WORK TO COMPLETE:
Skip all pictures. Write out the data below from its first line through the line that contains "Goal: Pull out".

INFORMATION SUPPLIED:

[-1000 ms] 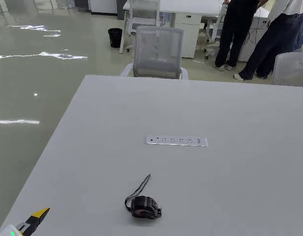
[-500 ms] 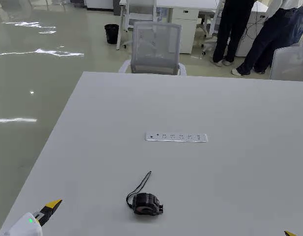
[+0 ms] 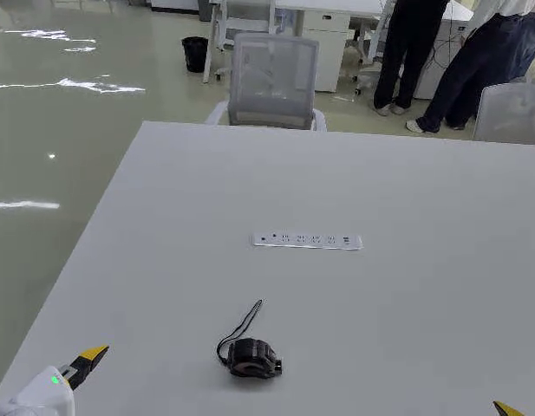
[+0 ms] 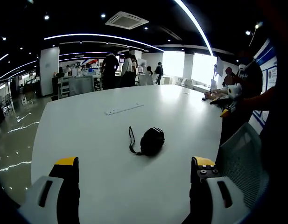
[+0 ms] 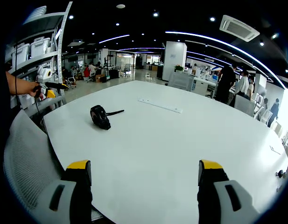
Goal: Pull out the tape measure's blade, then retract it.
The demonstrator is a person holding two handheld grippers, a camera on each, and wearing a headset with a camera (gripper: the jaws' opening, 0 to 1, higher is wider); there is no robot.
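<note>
The left claw [image 4: 134, 161] and right claw [image 5: 145, 164] gape wide, empty. The small black tape measure [image 3: 254, 358] lies loose on the white tabletop [image 3: 380, 329]; a glancing pinch may skid it.

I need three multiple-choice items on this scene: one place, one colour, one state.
1. Where does the tape measure lie?
A) on the table, nearer the person than the power strip
B) on top of the power strip
C) held in the left tongs
2. What colour is it?
A) yellow
B) black
C) white
3. The left tongs are:
A) open
B) shut on the tape measure
C) shut on the power strip
Answers: 1 A, it rests on bare table before the strip; 2 B, it looks black; 3 A, they stand wide apart, holding nothing.
</note>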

THE ANSWER:
[-1000 ms] 
[-500 ms] 
[+0 ms] 
[+0 ms] 
[+0 ms] 
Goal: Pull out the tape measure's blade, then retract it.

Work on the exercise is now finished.